Fish have sex in water.
When you’re doing bench press you can be reasonably assured that a whole bunch of people did not have sex on that bench. Probably not too many people have peed on it either.
But swimming is one massive involuntary exchange of bodily fluids. Public pools have urine concentrations that are five billion parts per million. Chlorine is a chemical. Don’t get me started on all that dihydrogen monoxide shit.
Lakes have weeds that you just know are going to reach up and wrap their slimy tendrils around your ankles and pull you down to a watery grave.
And swimming in the ocean? Forget about the high NaCl concentrations, ever hear of MOTHERFUCKING SHARKS?
Oh, you heard you’re ten times more likely to die from a falling coconut than being eaten by a shark? That’s bullshit
militant vegan propaganda. They want you to believe that coconuts have it coming when you drink their blood, and that sharks are just innocent, sentient creatures and not murderous, mega-toothed death fish.
British Petroleum didn’t spill all that oil into a 24-Hour Fitness. They dumped it right into the Gulf of Mexico. Where people swim.

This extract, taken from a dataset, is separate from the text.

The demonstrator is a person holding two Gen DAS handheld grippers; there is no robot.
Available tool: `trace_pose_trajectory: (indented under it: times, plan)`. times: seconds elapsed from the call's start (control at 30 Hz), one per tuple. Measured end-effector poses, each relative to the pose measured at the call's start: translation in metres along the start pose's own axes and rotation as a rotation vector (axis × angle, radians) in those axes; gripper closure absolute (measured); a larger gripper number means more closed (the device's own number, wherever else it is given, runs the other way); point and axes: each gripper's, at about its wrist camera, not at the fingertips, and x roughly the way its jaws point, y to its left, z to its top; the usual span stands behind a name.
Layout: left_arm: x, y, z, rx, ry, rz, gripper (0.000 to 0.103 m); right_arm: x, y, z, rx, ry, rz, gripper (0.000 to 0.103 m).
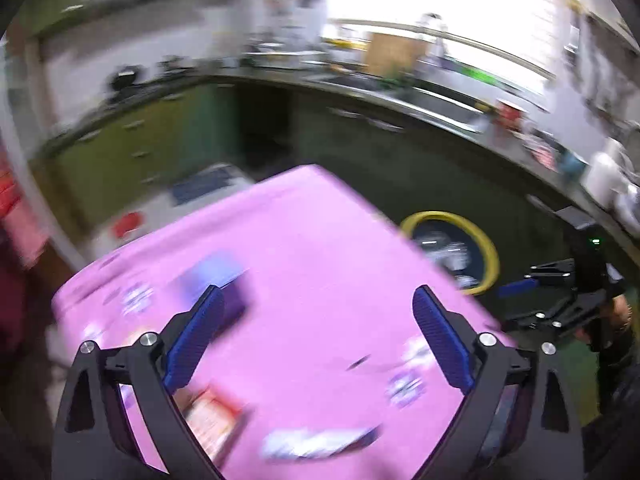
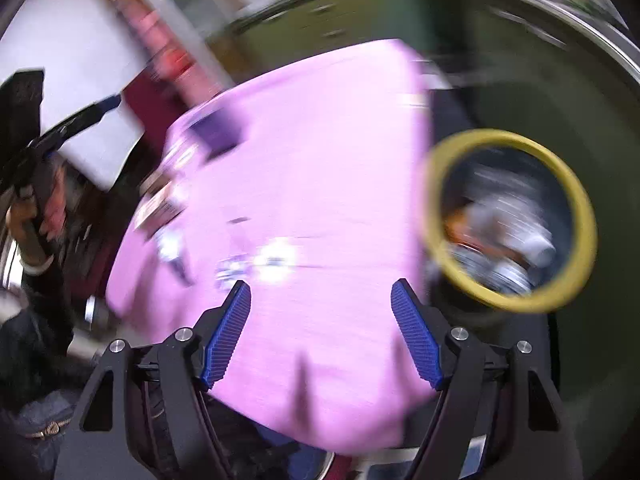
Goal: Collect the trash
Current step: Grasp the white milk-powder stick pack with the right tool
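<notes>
While both views are smeared by motion, the layout that matters can be read: the bench, covered in a pink cloth, carries the remaining litter, and the yellow-rimmed bin stands on the floor just off the bench's right-hand edge, already holding crumpled wrappers.

The left gripper has its jaws released and spread wide with nothing between them; only pink cloth shows in the gap. The right gripper is likewise released and empty, its jaws apart over bare cloth near the bench's near edge.

From the left jaws, the nearest trash lies low and close: a red-and-white packet just below the left finger, a pale crumpled wrapper near the bottom of the view, its long axis running roughly across the jaws, and a purple box just behind the left fingertip. In the right wrist view that same purple box sits at the far left corner of the bench, with the other scraps strung along the left side and middle, ahead and left of the jaws, while the bin lies to their right.

I judge the left hand nearer the packet and wrapper, the right hand nearer the bin and the middle scraps.
</notes>
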Motion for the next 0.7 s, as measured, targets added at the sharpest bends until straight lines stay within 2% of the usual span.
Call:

There is also the harsh reality that 10 people drown in the United States every day. That’s five times higher than how many cyclists die each year, and cyclists have to dodge cars. I don’t know how many people die from dropping a barbell on their neck each year, but I doubt it’s 10 a day.
Who needs swimming? It’s a totally non-functional movement. Sure, the planet is 70% water, but just wear a lifejacket every time you’re near it. Problem solved.
Name one famous swimmer besides Michael Phelps.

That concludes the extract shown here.